— Try it —
Consider the listing below. Extract exactly the lines from the line containing "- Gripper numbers" to the line containing "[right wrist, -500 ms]", both included.

— Data for this task —
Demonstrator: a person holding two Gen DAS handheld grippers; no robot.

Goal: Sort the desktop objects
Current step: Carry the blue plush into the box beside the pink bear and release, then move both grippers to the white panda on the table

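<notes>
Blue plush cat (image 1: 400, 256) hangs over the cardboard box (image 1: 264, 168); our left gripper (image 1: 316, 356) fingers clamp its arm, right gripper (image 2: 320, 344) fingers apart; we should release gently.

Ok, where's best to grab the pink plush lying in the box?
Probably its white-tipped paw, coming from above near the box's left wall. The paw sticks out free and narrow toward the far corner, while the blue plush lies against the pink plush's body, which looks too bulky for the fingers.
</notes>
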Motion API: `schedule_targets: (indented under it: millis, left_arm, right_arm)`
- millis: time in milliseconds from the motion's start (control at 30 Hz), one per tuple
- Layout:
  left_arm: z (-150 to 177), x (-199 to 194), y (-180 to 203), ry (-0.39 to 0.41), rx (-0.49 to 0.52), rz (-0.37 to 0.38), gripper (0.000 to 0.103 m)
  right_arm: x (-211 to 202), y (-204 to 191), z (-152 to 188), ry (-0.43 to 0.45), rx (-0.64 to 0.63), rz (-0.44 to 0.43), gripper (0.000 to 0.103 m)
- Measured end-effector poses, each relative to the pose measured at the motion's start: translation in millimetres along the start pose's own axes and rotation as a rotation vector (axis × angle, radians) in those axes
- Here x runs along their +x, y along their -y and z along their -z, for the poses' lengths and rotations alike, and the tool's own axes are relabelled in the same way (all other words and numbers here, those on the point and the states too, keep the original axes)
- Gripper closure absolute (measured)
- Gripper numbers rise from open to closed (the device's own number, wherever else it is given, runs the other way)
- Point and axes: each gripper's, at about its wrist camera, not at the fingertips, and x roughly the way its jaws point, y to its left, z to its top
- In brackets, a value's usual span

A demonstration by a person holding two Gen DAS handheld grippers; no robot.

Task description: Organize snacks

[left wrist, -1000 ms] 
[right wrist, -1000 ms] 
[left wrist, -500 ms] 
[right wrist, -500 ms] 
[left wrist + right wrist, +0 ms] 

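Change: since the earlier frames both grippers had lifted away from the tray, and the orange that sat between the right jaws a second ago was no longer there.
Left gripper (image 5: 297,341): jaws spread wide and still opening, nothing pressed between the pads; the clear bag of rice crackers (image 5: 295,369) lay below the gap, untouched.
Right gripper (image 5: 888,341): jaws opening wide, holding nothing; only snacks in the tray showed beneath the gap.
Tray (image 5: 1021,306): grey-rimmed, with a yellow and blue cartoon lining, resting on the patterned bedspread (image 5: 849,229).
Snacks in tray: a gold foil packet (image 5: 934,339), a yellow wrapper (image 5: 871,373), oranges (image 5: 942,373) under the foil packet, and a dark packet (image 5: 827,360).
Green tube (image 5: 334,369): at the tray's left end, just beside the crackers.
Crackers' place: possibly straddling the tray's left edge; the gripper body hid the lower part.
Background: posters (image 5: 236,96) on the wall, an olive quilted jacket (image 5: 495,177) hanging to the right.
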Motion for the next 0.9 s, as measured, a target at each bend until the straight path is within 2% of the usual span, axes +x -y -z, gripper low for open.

— Response area —
- Gripper numbers rise from open to closed (the device's own number, wherever else it is given, runs the other way)
- Point and axes: each gripper's, at about its wrist camera, not at the fingertips, and x roughly the way its jaws point, y to its left, z to its top
- In brackets, a value's usual span

A demonstration by a person holding two Gen DAS handheld grippers; no robot.

Task description: Organize snacks

[left wrist, -1000 ms] 
[right wrist, -1000 ms] 
[left wrist, -500 ms] 
[right wrist, -500 ms] 

No further output is required.